Goal of the exercise: The result should be the listing below restated word for word, with images left out.

Data segment:
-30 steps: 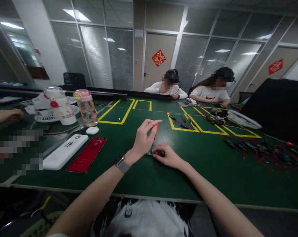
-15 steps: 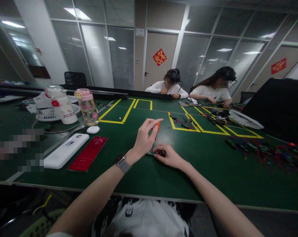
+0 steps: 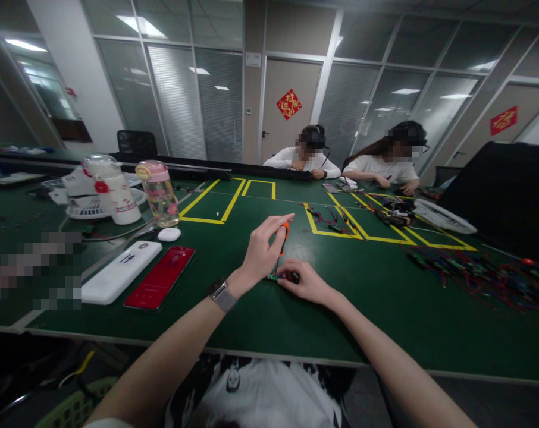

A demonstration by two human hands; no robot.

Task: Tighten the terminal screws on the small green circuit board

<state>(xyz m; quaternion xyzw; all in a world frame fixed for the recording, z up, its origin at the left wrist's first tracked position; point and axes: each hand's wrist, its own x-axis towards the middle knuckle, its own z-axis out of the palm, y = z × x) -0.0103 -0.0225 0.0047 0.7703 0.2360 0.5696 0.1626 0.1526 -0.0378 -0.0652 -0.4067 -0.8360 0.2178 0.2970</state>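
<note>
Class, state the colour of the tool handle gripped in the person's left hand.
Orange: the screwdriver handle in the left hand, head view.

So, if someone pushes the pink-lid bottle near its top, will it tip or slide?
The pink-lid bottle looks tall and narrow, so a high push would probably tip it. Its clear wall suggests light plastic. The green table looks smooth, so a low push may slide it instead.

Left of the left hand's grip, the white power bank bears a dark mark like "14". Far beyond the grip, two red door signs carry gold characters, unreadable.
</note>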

Task solution:
-30 steps: 
-15 steps: 
+0 steps: 

A demonstration by two human hands; no robot.

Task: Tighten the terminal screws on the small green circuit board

<state>(xyz m; quaternion xyzw; all in a world frame fixed for the recording, z up, its origin at the left wrist's first tracked position; point and axes: each hand's wrist, its own x-axis towards the middle knuckle, its own z-axis out of the palm, y = z × x) -0.0103 -0.0225 0.0047 0.7703 0.2360 0.5696 0.1626 0.1526 -0.0378 -0.0652 -0.4067 -0.8360 0.2178 0.2970</state>
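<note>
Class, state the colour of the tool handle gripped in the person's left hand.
Orange: the screwdriver handle in the left hand, head view.

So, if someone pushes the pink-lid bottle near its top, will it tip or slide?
The pink-lid bottle looks tall and narrow, so a high push would probably tip it. Its clear wall suggests light plastic. The green table looks smooth, so a low push may slide it instead.

Left of the left hand's grip, the white power bank bears a dark mark like "14". Far beyond the grip, two red door signs carry gold characters, unreadable.
</note>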

With this output, the exercise is done.